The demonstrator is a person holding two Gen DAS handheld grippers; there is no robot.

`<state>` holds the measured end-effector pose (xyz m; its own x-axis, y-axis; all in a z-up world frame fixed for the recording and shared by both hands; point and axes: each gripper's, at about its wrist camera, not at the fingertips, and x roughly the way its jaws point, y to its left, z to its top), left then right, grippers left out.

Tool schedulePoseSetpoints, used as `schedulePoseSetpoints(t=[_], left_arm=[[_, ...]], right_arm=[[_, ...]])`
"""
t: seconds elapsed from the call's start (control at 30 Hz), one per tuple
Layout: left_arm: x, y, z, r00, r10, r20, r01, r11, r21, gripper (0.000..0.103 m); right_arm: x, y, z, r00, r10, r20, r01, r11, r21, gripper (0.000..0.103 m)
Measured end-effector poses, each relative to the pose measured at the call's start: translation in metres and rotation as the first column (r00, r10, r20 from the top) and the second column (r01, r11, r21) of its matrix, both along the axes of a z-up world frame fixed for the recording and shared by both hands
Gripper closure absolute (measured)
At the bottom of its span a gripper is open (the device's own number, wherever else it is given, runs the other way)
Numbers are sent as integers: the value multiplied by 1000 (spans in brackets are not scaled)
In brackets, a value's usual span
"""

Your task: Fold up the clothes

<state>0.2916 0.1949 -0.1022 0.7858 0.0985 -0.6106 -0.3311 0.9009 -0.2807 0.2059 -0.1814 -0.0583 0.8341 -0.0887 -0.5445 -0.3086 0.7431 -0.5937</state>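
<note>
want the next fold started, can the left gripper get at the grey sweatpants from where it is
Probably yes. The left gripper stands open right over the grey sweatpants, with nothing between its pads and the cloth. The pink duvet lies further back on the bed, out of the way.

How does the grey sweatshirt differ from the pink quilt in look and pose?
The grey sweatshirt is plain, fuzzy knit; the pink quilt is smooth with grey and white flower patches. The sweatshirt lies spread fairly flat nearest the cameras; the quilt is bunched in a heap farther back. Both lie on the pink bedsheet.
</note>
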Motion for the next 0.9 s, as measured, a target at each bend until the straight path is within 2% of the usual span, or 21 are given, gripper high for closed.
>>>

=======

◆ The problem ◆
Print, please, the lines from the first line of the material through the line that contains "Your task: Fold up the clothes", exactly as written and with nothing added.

◆ Answer below ◆
The demonstrator is a person holding two Gen DAS handheld grippers; there is no robot.

`<state>` holds the measured end-effector pose (xyz m; its own x-axis, y-axis; all in a z-up world frame fixed for the recording and shared by both hands; point and axes: each gripper's, at about its wrist camera, not at the fingertips, and x roughly the way its jaws point, y to its left, z to its top), left then right, grippers left out.

Tool schedulePoseSetpoints, used as `schedulePoseSetpoints(t=[_], left_arm=[[_, ...]], right_arm=[[_, ...]])`
"""
t: seconds elapsed from the call's start (control at 30 Hz), one per tuple
Layout: left_arm: x, y, z, r00, r10, r20, r01, r11, r21, gripper (0.000..0.103 m); right_arm: x, y, z, r00, r10, r20, r01, r11, r21, gripper (0.000..0.103 m)
Measured end-effector poses, each relative to the pose measured at the call's start: translation in metres and rotation as the first column (r00, r10, r20 from the top) and the second column (r01, r11, r21) of its matrix, both along the axes of a z-up world frame fixed for the recording and shared by both hands
Gripper closure absolute (measured)
At the bottom of its span a gripper is open (the device's own number, wherever else it is given, runs the other way)
Numbers are sent as integers: the value multiplied by 1000 (spans in brackets are not scaled)
In brackets, a value's usual span
"""

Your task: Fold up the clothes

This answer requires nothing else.